[Exercise directions] Under this line are records; the part from the line containing "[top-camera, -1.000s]" through the line containing "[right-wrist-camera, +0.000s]" should be repeated exactly. Please exclude pictures.

╭─ Data for this exercise

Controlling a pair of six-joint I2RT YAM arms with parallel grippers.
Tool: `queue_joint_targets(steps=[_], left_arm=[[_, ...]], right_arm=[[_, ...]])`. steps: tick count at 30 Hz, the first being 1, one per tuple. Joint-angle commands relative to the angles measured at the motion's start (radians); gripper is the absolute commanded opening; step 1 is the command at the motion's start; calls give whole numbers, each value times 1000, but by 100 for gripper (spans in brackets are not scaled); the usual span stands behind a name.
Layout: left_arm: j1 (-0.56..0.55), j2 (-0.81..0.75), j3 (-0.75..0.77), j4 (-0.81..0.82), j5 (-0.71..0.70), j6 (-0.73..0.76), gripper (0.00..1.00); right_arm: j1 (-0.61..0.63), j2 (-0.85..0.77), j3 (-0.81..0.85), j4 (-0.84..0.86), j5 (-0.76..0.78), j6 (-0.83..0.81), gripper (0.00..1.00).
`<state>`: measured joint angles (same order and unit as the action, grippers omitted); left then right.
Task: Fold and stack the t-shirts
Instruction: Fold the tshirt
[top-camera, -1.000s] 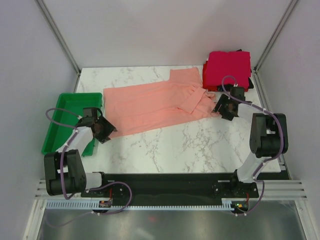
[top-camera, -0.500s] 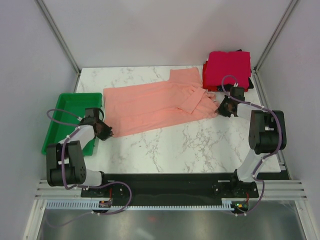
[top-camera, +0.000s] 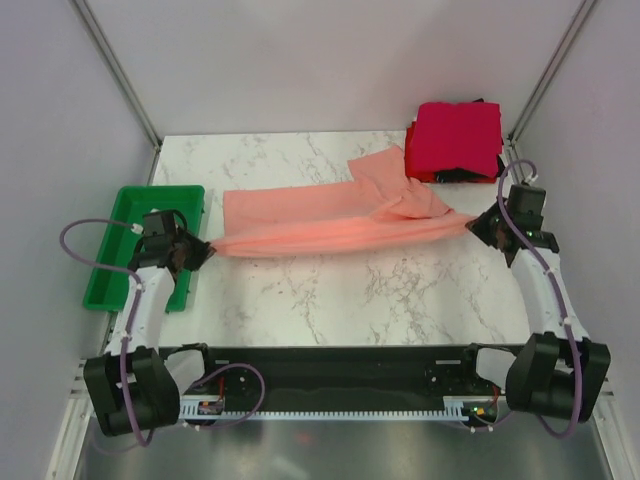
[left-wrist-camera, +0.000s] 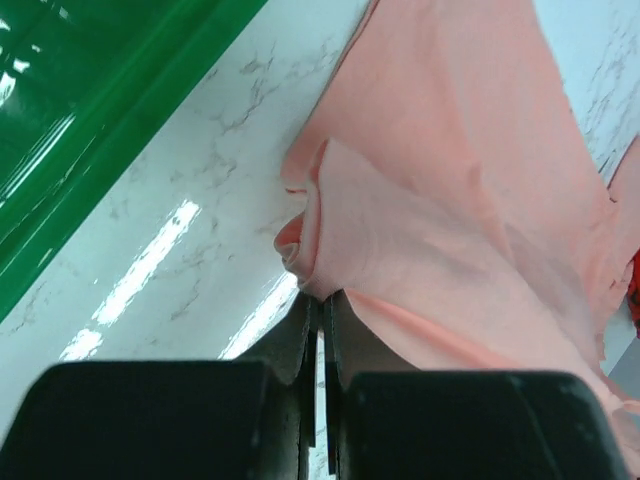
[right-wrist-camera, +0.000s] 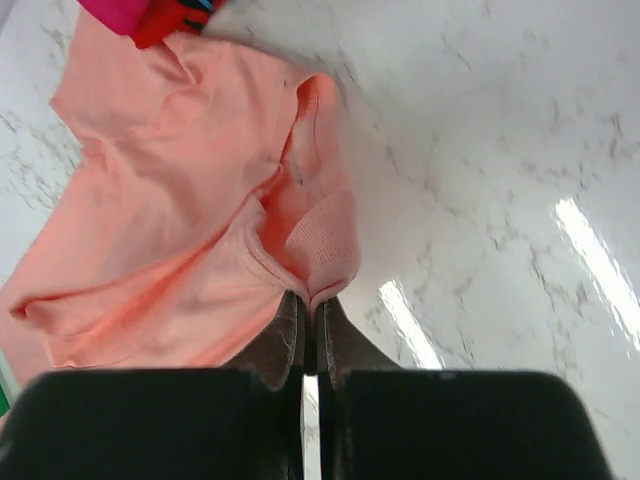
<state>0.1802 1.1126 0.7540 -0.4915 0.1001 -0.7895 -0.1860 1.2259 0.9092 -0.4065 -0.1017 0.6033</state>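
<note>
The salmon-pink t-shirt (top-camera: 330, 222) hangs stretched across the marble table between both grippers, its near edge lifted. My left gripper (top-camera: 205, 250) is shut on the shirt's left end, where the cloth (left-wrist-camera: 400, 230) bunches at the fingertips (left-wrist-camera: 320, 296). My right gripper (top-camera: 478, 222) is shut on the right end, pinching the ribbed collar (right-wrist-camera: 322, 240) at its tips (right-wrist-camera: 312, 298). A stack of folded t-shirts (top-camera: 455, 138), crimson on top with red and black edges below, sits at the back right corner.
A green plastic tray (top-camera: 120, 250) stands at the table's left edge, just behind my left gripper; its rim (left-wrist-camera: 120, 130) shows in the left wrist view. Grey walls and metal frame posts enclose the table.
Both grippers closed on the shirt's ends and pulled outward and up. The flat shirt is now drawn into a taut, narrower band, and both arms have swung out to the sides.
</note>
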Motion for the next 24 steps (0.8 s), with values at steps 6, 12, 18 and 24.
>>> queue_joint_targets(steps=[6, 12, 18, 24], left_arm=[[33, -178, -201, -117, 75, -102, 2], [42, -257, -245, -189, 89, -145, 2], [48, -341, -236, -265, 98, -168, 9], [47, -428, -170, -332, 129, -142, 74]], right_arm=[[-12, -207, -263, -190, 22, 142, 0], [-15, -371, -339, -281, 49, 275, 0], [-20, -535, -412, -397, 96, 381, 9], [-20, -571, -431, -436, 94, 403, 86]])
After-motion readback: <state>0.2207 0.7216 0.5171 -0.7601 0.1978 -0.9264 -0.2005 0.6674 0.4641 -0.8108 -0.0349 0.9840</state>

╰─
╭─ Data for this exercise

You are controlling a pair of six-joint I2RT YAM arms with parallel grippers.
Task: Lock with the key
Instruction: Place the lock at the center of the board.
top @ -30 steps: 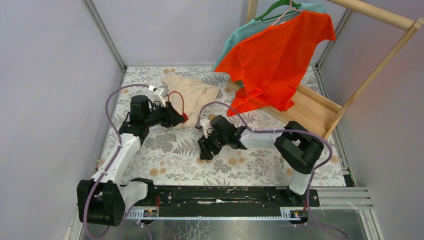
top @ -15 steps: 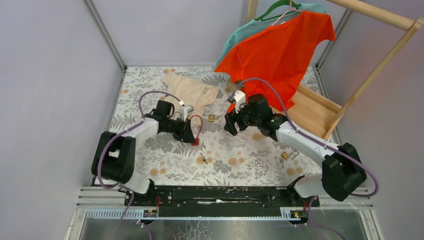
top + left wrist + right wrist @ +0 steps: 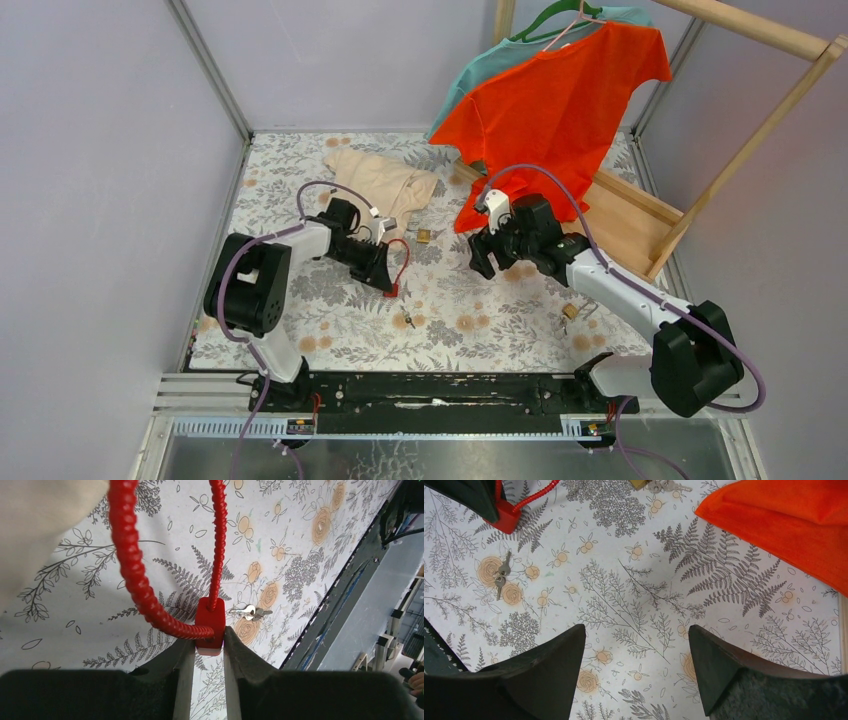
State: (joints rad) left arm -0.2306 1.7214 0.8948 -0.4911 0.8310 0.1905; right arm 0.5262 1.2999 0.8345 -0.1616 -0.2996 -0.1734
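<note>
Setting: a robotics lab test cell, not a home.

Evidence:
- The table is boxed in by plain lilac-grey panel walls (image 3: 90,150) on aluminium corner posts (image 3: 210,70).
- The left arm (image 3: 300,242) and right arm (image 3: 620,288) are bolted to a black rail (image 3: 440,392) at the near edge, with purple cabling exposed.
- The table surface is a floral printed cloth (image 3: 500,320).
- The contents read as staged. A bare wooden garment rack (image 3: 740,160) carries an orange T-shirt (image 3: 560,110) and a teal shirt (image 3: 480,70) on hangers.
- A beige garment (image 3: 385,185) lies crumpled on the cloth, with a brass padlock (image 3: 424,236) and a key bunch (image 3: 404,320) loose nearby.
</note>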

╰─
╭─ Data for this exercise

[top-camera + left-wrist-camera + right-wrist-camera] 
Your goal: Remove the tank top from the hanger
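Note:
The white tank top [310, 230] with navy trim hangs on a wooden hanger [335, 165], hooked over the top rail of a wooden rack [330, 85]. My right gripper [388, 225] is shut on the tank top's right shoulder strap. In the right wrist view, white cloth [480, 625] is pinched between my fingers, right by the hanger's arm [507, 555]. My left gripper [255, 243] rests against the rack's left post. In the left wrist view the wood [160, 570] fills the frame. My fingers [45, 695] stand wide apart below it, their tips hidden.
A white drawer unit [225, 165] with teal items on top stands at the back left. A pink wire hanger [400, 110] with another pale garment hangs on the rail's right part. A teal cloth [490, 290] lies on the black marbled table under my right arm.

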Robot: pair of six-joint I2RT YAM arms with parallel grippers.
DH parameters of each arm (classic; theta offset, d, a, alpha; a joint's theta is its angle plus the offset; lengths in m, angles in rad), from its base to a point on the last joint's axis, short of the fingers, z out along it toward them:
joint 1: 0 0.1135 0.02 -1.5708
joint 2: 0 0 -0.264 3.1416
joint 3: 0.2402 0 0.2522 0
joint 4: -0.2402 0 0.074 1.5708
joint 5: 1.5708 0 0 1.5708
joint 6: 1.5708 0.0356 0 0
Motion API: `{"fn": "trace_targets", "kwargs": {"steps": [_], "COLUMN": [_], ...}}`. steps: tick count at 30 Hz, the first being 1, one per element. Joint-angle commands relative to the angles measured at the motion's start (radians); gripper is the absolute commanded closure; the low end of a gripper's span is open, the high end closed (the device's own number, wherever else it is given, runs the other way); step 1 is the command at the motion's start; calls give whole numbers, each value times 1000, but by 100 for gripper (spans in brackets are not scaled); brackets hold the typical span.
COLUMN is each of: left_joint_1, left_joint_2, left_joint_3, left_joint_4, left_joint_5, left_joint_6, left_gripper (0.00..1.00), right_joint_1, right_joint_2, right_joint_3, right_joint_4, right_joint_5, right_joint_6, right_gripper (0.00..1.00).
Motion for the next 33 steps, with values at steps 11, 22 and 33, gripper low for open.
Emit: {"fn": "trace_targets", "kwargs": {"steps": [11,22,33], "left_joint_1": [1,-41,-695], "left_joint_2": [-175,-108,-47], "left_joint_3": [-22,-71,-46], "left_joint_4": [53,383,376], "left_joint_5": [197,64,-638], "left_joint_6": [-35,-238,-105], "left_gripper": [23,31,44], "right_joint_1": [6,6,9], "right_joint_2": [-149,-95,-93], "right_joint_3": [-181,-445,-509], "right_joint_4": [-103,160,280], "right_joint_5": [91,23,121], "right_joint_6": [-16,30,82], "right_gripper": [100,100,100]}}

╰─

[Output of the task]
[top-camera, -1.000s] 
[top-camera, -0.500s] 
[top-camera, +0.000s] 
[left-wrist-camera, +0.000s] 
[right-wrist-camera, +0.000s] 

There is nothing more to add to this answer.